Bertozzi has also published academic works regarding the 2020 pandemic, the most significant of which is an article on the difficulties of forecasting the spread of COVID-19. She has continued making contributions to the scientific community throughout the pandemic, including a talk on epidemic modeling and a study on the increase in domestic violence reports during stay-at-home restrictions.

==Personal life==
She is the older sister of the chemist and Nobel laureate (2022) Carolyn Bertozzi. Her father, William Bertozzi, was a professor of physics at the Massachusetts Institute of Technology.

==Recognition==
In 1995, Bertozzi received a research fellowship from the Sloan Foundation. In 1996, she received the Presidential Early Career Award for Scientists and Engineers from the U.S. Office of Naval Research. She was also awarded the 2009 Association for Women in Mathematics-Society for Industrial and Applied Mathematics Sonia Kovalevsky Lecture, and was elected a Society for Industrial and Applied Mathematics Fellow in 2010.

In 2010, she was elected to the American Academy of Arts and Sciences.
In 2012, she became a fellow of the American Mathematical Society.
In 2013, she was named the Betsy Wood Knapp Chair for Innovation and Creativity at UCLA.
In 2016, she became a Fellow of the American Physical Society.
In 2017, she became a Simons Investigator.
In 2018, she was elected to the US National Academy of Sciences.
In 2019, she was awarded SIAM's Kleinman Prize.

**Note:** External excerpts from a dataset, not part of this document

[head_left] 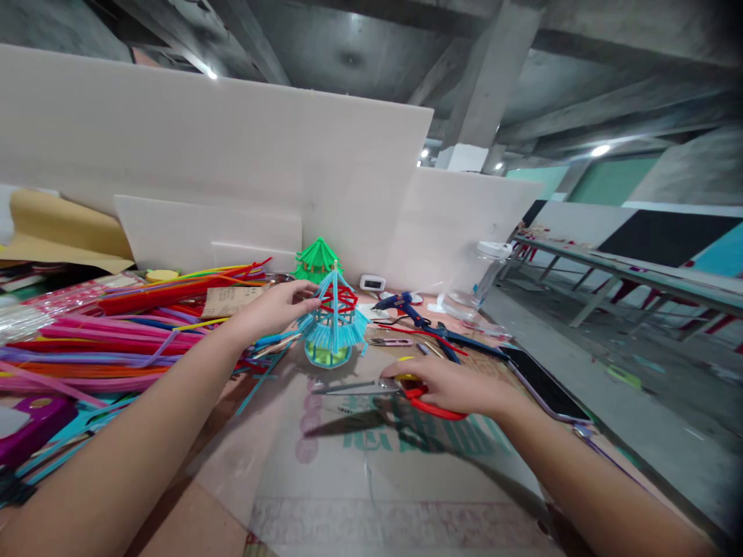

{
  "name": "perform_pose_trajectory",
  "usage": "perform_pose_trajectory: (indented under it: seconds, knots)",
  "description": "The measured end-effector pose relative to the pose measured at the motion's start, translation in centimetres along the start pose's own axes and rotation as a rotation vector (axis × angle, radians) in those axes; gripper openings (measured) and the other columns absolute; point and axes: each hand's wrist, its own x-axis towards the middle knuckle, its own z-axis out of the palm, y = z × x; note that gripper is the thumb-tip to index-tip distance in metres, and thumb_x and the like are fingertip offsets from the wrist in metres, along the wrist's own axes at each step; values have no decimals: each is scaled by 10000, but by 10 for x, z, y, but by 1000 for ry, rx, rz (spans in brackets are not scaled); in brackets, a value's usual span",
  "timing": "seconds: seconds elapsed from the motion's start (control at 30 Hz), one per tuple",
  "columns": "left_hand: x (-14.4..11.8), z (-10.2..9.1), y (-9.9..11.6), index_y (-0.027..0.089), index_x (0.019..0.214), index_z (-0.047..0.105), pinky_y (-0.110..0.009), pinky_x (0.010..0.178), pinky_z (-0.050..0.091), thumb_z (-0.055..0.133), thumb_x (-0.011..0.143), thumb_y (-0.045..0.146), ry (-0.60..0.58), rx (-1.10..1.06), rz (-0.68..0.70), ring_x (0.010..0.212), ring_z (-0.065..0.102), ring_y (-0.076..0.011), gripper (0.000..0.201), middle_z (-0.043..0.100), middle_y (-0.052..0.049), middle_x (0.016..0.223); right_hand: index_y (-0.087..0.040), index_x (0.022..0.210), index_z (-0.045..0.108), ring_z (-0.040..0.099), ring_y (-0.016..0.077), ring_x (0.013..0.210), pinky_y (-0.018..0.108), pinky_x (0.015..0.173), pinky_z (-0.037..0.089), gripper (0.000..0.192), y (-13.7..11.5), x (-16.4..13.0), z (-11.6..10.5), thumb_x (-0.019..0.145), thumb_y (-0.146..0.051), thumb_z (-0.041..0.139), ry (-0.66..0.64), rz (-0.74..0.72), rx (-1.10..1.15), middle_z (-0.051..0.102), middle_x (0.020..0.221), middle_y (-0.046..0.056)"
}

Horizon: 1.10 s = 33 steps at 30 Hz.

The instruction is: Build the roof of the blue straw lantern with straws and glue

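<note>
Metal scissors [390,385] in curled right hand [450,383]; left hand [282,308] perhaps touching blue model [335,329].

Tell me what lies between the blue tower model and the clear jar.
In the head view, a blue glue gun lies between the model and the jar, a white device farther back.

From my end the feed's kinda soft. Cool light from ceiling lamps [600,150], dim around the concrete beams [632,116]. Right hand [450,384] and scissors [371,387] cast a dark shadow [365,422]. Edges stretch, and the far table [615,266] is probably just out of focus.
</note>
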Motion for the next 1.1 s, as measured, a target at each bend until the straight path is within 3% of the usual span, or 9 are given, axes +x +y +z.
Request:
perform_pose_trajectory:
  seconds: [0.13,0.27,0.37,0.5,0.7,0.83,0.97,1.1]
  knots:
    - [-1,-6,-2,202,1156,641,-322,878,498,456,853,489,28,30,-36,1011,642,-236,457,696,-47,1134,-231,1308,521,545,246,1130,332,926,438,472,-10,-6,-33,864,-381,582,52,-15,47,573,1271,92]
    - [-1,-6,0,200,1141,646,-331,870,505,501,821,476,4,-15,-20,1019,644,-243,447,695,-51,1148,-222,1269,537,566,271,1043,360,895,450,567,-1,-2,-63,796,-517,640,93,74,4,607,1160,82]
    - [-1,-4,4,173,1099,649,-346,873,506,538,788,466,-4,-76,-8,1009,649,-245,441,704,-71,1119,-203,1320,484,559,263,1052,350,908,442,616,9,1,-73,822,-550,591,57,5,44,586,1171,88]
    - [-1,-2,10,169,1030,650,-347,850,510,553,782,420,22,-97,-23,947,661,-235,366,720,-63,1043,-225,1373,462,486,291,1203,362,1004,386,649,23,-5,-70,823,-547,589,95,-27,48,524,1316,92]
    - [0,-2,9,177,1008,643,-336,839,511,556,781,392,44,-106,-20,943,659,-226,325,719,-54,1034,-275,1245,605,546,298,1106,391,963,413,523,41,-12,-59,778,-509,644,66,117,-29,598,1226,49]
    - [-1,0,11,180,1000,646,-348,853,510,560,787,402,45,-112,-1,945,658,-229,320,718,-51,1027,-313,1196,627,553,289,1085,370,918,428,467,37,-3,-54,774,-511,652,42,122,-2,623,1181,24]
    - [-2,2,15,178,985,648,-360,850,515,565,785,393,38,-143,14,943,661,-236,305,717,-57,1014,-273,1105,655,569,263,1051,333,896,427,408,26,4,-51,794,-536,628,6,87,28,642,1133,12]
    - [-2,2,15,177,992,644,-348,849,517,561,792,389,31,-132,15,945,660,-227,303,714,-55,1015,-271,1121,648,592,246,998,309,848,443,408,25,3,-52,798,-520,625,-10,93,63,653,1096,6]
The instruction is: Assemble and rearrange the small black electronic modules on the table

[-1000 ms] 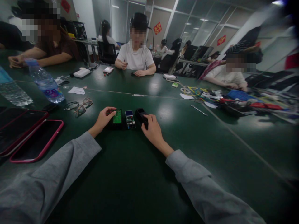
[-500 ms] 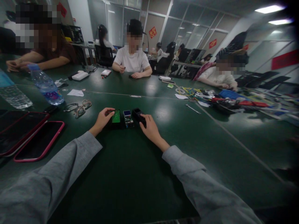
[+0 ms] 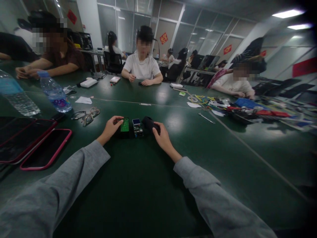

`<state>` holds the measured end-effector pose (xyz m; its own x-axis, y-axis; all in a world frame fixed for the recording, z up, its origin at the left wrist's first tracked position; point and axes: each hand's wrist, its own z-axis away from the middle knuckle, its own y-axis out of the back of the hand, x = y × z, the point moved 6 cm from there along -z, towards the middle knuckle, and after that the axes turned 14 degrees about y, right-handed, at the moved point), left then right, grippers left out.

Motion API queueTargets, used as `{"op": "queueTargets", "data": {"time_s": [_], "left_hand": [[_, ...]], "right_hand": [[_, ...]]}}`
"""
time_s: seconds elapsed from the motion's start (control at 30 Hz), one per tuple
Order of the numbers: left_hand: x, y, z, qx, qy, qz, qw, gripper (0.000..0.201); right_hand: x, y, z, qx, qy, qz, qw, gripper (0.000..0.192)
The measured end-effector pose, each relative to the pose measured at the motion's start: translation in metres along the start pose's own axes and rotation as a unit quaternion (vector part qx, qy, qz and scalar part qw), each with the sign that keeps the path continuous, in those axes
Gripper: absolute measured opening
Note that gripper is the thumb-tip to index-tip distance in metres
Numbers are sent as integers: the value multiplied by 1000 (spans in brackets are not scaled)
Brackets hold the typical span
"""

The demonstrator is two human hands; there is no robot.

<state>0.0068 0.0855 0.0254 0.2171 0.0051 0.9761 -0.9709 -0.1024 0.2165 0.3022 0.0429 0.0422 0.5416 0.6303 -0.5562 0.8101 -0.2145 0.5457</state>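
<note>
My left hand [image 3: 112, 129] grips the left edge of a green circuit board [image 3: 125, 125], which sits in a dark shell, between thumb and fingers. Just right of it lies a small electronic module [image 3: 137, 128] with a bluish screen at its far end and bare components at the near end; neither hand touches it. A black plastic casing [image 3: 149, 125] is in my right hand [image 3: 162, 135], tilted, with a plain dark side showing. My right fingers wrap its right side and hide part of it.
Phones with red rims [image 3: 46, 150], water bottles [image 3: 55, 94] and eyeglasses [image 3: 91, 115] stand or lie to the left. A wrench [image 3: 206, 118] and a heap of cables and tools [image 3: 247, 107] are at the right. Several people sit around the green table [image 3: 138, 185].
My right hand has turned the black casing over onto its side, so its window opening no longer shows. The left hand keeps its grip on the circuit board. The whole view has shifted slightly.
</note>
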Motion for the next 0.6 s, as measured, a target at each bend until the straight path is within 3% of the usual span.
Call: {"op": "queueTargets", "data": {"time_s": [0.27, 0.37, 0.6], "left_hand": [[-4, 0, -3, -2, -6, -22, 1000, 36], [-4, -1, -2, -14, -7, -28, 999, 36], [0, -4, -2, -19, -7, -28, 999, 35]], "right_hand": [[21, 2, 1, 56, -75, -39, 995, 40], [14, 2, 0, 46, -40, -12, 998, 38], [-16, -11, 1, -74, 74, 166, 981, 45]]}}
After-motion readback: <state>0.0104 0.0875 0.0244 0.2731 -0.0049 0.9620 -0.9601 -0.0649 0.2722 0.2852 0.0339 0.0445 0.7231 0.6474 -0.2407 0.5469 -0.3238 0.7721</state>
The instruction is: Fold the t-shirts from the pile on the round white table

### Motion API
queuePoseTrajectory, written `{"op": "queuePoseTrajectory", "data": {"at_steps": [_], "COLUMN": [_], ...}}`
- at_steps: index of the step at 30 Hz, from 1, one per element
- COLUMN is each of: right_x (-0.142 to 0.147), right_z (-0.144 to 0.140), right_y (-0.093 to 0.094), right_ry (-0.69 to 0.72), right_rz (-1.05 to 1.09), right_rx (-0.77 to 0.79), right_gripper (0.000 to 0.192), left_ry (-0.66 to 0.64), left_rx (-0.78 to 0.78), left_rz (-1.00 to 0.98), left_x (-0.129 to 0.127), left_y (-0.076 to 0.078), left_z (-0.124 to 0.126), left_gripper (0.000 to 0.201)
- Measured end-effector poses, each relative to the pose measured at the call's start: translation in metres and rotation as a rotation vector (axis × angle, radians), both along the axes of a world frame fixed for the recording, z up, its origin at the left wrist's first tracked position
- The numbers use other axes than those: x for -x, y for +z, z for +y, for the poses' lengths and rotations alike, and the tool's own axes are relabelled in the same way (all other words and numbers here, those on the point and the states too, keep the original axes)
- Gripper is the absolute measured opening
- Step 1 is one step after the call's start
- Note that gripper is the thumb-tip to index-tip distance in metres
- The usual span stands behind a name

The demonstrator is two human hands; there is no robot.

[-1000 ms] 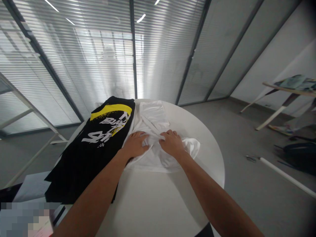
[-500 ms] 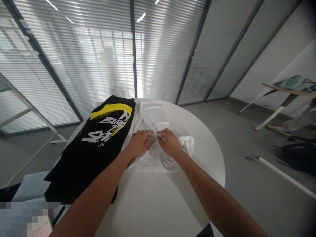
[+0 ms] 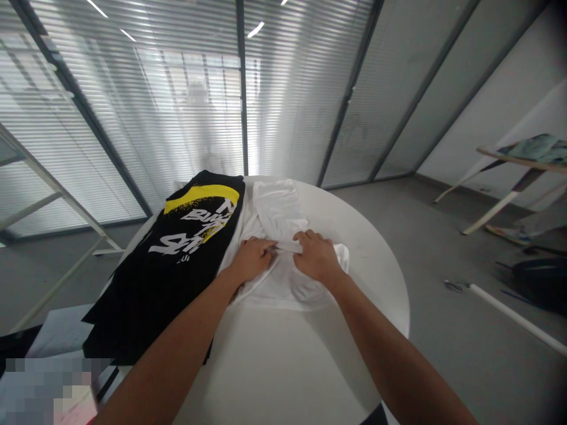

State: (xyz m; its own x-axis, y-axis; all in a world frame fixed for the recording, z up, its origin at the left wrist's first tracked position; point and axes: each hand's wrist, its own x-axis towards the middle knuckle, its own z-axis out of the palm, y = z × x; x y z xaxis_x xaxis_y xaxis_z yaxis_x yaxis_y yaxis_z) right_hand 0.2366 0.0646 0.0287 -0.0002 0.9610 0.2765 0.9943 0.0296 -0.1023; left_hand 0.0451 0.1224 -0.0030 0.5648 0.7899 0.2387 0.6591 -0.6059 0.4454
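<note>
A thin, shiny white garment (image 3: 283,206) lies crumpled on a round white table (image 3: 274,360); its exact kind cannot be made out. My left hand (image 3: 253,260) pinches a fold of it between thumb and fingers. A short way to the right, my right hand (image 3: 316,255) is closed on the same fold, so a narrow strip of cloth runs between the two. Part of the cloth is hidden under my hands. Just left of it lies a black T-shirt (image 3: 146,295) with yellow and white print, laid out flat and partly behind my left forearm.
A white metal frame (image 3: 66,195) stands at the left. Papers (image 3: 59,330) lie beside the table at lower left. At the right are another table (image 3: 522,160) with cloth on it, a white pole (image 3: 514,316) and a dark bag (image 3: 540,283) on the floor. Glass partitions with blinds close off the back.
My right hand has moved a little to the right, away from my left hand. The strip of white cloth between them is longer. The black T-shirt lies as before.
</note>
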Motion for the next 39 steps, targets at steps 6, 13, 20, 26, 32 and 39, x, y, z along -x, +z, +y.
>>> {"op": "queuePoseTrajectory", "data": {"at_steps": [6, 13, 20, 26, 32, 39], "right_x": [-0.004, 0.007, 0.008, -0.001, -0.011, -0.004], "right_z": [0.003, 0.004, 0.003, 0.002, 0.009, 0.005], "right_y": [-0.004, -0.005, -0.002, 0.001, 0.001, 0.003], "right_ry": [-0.047, 0.174, 0.282, -0.005, -0.053, 0.316], "right_rz": [-0.008, 0.194, 0.284, 0.080, 0.251, 0.937], "right_rx": [0.010, -0.110, -0.119, -0.023, -0.087, -0.057], "right_gripper": [0.022, 0.017, 0.025, 0.051, 0.030, 0.022], "left_ry": [0.017, -0.052, -0.022, 0.196, 0.268, 0.116], "left_rx": [-0.007, 0.026, -0.012, -0.052, -0.047, -0.082], "left_rz": [-0.035, -0.106, -0.310, -0.252, -0.185, -0.302], "left_x": [0.000, -0.002, -0.002, 0.004, 0.005, 0.001], "left_y": [0.001, 0.005, 0.002, 0.008, 0.000, -0.008], "left_z": [0.000, -0.004, -0.003, 0.001, 0.008, 0.012], "left_gripper": [0.042, 0.045, 0.040, 0.046, 0.050, 0.053]}}
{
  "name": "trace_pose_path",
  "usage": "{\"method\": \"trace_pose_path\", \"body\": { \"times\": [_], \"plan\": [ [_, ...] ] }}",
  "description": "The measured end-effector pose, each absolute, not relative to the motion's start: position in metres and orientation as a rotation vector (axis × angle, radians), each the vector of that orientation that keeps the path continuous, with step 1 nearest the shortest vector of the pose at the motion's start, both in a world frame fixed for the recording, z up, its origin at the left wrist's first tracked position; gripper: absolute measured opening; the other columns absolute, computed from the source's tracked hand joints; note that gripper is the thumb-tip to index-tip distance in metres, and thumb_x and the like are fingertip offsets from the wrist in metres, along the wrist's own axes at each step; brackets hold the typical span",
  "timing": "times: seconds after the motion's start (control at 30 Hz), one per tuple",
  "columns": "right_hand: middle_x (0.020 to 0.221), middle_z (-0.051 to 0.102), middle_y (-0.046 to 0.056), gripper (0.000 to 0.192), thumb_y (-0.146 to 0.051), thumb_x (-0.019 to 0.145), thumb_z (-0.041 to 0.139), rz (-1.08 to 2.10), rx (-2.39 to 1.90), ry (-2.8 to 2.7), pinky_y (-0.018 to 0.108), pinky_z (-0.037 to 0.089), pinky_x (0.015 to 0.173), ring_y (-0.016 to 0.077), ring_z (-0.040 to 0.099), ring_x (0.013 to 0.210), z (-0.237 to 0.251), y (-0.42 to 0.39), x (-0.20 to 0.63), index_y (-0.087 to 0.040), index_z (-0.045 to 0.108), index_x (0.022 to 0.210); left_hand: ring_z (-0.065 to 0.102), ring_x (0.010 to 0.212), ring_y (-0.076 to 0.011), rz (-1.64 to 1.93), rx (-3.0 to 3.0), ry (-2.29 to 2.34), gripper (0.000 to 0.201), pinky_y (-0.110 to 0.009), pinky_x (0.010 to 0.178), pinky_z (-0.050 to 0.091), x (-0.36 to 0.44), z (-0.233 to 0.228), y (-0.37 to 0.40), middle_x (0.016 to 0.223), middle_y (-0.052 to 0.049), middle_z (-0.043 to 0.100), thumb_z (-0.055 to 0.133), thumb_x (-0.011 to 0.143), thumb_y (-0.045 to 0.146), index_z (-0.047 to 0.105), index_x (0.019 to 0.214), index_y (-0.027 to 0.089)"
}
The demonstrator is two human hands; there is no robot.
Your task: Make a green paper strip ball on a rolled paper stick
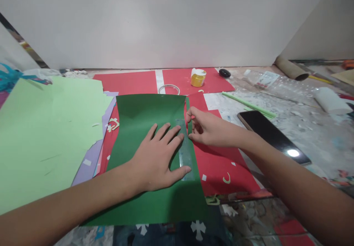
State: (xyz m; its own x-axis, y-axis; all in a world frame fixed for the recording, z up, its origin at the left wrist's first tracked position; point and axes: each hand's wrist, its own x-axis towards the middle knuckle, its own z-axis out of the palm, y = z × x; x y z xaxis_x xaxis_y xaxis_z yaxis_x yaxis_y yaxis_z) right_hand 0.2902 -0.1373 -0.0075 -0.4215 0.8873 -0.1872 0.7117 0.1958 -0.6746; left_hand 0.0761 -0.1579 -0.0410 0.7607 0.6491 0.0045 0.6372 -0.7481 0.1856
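The left hand (159, 157) lies open and flat on a clear plastic ruler (184, 148) atop dark green paper sheet (143, 113); the right hand (210, 130) seemingly pinches the sheet's edge.

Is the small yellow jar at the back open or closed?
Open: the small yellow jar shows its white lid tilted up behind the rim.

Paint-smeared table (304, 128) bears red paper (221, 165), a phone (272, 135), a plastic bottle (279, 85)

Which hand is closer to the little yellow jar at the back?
Right. The right hand lies just below the yellow jar; the left hand rests lower, on the green paper.
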Motion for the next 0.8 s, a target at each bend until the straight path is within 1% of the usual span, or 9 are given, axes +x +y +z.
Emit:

==Cancellation of Noether Lecture==
In June 2020, it was announced that Bertozzi was invited to give the Noether Lecture at the 2021 Joint Mathematics Meetings. Her selection as lecturer came under scrutiny because of her work in the controversial area of predictive policing. The timing of the announcement, during the George Floyd protests against police brutality, was criticized on social media as offensive. Bertozzi came to a mutual decision with the sponsors of the event (the Association for Women in Mathematics and the American Mathematical Society) to cancel the lecture.